Admittedly, the duo had a head start. The Quality Chop House has actually been around since the 1870s, and had already enjoyed a few heydays before losing its way as a meatball restaurant several years back. Over time the interior has remained largely unchanged: from the straight-backed wooden benches to the ‘progressive working class caterer’ sign that hangs in the front window. And when Lander and Stead reopened it a year and a half ago, it was with the intention of restoring it to its former chophouse glory. As owners they also had another advantage: Lander is the son of hugely influential wine writer Jancis Robinson and restaurant industry writer Nick Lander. Meanwhile, Stead came hot of the grill from her role as general manager at Heston Blumenthal’s Dinner, and she also has a knack for finding the best vintage tableware to add a touch of warmth and eclectic charm to the setting.
"No amount of insider knowledge or savoir-faire can substitute for a pitch-perfect menu, which is exactly what you get here"
But no amount of insider knowledge or savoir-faire can substitute for a pitch-perfect menu, which is exactly what you get here. A longstanding favourite is the Longhorn mince on dripping toast. Packed full of flavour and utterly indulgent, it is a chophouse classic and a meat lover’s dream. There’s also devilled offal on toast and plenty of game – not to mention less traditional, though no less satisfying dishes such as red mullet with white beans, confit garlic and an oxtail dumpling (which punched far above its weight as a small side item). And, of course, there are the chops – including a daily special one that’s served with a glass of red wine for £13, a nod to the kind of fare that would have been historically on offer at this restaurant for over a century. For dessert, a clementine and chestnut mess was an excellent take on a classic, and as expected with Lander on board, the wine list is topnotch. Though hardly a proletarian paradise anymore, the secret to the Quality Chop House’s current success seems to be that classic dishes are done with care, and when they do stray from tradition, the results still uphold the spirit of the place.

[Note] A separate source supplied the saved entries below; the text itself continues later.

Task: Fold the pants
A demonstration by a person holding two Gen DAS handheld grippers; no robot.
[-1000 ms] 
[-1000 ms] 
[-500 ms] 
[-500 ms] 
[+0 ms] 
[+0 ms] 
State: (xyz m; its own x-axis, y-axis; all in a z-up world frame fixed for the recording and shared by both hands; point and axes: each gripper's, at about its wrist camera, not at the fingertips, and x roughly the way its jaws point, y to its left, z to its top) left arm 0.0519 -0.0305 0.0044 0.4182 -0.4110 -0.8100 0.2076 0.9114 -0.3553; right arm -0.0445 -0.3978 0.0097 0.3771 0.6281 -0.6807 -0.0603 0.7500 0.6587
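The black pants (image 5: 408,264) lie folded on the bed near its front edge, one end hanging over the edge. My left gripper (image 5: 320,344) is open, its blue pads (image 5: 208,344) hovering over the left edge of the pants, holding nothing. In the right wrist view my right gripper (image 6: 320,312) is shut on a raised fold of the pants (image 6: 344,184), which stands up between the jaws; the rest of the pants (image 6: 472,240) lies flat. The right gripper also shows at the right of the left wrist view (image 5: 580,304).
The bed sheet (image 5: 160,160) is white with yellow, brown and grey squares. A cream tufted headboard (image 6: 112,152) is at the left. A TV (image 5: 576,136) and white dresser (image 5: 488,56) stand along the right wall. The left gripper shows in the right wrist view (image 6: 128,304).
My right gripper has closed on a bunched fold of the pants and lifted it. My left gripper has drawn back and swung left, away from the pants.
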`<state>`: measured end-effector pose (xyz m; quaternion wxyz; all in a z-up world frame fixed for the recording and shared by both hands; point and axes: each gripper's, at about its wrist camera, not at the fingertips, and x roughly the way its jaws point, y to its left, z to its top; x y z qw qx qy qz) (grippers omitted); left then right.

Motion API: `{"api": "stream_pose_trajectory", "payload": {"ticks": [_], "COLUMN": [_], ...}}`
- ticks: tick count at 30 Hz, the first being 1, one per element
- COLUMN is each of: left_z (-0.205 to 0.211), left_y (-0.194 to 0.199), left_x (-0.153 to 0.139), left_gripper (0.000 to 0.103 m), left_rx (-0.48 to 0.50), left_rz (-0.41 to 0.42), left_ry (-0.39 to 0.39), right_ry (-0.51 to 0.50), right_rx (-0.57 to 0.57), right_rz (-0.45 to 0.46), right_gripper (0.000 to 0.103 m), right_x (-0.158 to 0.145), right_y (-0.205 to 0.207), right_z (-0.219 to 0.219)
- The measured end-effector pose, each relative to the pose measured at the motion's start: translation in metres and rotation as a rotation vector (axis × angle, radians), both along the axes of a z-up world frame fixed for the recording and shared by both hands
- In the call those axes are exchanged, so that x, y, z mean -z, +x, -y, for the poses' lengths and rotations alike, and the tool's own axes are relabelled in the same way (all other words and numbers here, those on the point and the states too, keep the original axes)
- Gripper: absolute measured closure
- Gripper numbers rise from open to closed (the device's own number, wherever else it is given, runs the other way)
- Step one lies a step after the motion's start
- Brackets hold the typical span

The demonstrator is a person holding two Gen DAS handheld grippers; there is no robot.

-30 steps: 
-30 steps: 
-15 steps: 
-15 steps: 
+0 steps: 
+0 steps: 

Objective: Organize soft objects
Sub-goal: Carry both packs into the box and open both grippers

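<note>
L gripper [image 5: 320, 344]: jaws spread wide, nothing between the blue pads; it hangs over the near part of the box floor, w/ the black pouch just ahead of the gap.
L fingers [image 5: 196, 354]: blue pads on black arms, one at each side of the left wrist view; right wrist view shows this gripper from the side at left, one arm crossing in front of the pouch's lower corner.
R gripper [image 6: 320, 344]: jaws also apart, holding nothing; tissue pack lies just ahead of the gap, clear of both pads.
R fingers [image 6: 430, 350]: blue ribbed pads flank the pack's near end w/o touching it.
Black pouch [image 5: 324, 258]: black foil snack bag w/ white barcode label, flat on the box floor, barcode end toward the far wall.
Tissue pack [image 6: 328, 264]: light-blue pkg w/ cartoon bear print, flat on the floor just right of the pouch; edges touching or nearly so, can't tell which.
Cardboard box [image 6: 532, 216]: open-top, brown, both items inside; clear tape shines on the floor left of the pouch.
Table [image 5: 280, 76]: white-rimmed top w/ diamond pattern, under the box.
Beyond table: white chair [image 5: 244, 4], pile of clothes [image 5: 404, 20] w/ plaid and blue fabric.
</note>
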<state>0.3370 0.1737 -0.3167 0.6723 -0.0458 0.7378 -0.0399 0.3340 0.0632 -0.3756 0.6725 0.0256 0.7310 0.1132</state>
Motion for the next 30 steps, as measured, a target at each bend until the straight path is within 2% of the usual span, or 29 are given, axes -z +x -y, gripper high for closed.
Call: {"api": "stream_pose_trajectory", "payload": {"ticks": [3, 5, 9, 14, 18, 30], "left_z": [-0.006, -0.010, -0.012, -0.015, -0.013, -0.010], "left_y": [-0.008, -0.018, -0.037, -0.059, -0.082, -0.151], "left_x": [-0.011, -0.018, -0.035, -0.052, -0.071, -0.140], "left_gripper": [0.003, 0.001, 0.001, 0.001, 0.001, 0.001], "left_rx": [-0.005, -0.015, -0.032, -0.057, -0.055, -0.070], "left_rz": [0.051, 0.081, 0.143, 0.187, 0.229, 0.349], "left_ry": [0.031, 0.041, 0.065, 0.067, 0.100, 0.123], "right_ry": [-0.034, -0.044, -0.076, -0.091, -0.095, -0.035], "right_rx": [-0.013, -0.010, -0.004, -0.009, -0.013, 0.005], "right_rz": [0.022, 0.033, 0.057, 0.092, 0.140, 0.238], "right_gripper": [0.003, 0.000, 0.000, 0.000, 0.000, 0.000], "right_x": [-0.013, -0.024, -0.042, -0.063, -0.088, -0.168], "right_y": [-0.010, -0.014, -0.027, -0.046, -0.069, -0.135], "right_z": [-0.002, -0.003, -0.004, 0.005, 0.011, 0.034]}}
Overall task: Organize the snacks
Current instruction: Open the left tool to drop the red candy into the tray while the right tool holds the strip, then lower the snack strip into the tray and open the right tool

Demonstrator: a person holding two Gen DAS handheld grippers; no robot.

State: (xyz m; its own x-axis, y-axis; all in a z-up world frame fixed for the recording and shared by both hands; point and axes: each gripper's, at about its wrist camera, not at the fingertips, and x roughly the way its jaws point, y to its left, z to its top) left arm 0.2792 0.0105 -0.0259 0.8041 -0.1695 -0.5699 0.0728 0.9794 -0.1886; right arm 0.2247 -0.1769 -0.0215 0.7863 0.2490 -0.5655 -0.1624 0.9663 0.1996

And now, there’s something else to get excited about. Much to our delight, the Quality Chop House has just launched a market shop and butchers. Having taken over the property next door, on display are the full carcasses that are exclusively used at the restaurant, and you can take home meat from the same suppliers (at remarkably agreeable prices). The shelves are stocked with homemade concoctions such as mushroom ketchup, chicken liver and foie gras parfait, and whipped lard, as well as a tight selection of French and British cheeses, farm butters, vegetables, and a charcuterie. Carefully stocked – sparse even – the QCH shop nevertheless seems to have everything you could possible want – and some things you might not even think to have – for putting together a meaty meal at home. Yet another reason to visit this historical gem, where tradition is very much alive, in the best possible sense.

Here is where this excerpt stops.